Building a simulator
After developing this approach, the researchers needed a way to test it, so they created a simulation environment called DittoGym.
DittoGym features eight tasks that test a reconfigurable robot's ability to dynamically change shape. In one, the robot must lengthen and curve its body to weave around obstacles to reach a target location. In another, it must change its shape to mimic the letters of the alphabet.
“Our task selection at DittoGym follows both general reinforcement learning benchmark design principles and the specific needs of configurable robots.
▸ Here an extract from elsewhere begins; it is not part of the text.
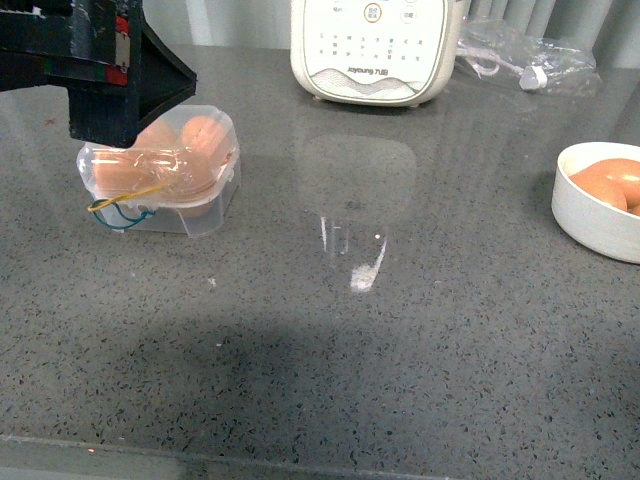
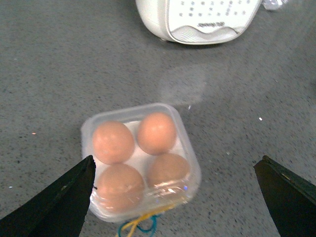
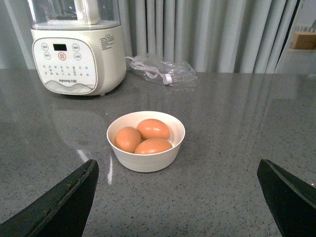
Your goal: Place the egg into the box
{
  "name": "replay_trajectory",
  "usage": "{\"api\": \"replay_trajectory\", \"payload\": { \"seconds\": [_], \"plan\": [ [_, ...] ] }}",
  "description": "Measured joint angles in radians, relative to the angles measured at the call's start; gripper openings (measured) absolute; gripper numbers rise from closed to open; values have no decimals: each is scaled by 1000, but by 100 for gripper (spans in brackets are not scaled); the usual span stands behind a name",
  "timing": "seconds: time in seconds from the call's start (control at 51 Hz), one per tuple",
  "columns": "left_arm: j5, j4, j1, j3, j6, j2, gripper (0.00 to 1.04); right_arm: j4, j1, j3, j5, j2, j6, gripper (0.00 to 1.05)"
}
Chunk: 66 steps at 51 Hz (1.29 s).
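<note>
The clear box (image 1: 205, 215) stands at the table's left, its yellow and blue cords (image 1: 125, 205) hanging toward me. In the left wrist view the box (image 2: 89, 129) holds four brown eggs (image 2: 113, 142), one per cell; the clear lid seems to lie over them. My left gripper (image 1: 110, 70) hovers open and empty just above the box, which sits nearer one finger than the other (image 2: 176, 165). My right gripper (image 3: 177, 165) is open and empty, short of a white bowl (image 3: 145, 163) with three brown eggs (image 3: 153, 128). It is out of the front view.
The white bowl (image 1: 590, 225) sits at the table's right edge. A cream kitchen appliance (image 1: 375, 50) stands at the back centre, with a crumpled clear plastic bag (image 1: 530, 60) to its right. Grey curtains hang behind the table in the right wrist view.
</note>
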Motion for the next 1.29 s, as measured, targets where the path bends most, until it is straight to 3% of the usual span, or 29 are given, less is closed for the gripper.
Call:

Each task is designed to represent certain characteristics that we consider important, such as the ability to navigate through long-horizon searches, analyze the environment, and interact with external objects,” says Huang. “We believe that together they can give users a comprehensive understanding of the flexibility of reconfigurable robots and the effectiveness of our reinforcement learning scheme.”
Their algorithm outperformed baseline methods and was the only technique suitable for completing multistage tasks that required many shape transformations.
“We have a strong connection between action points that are close together, and I think that's the key to making this work so well,” says Chen.
Although it may be years before shape-shifting robots are deployed in the real world, Chen and his colleagues hope their work will inspire other scientists not only to study programmable soft robots, but also for other complex control problems. 2D action also encourages thinking about exploiting space.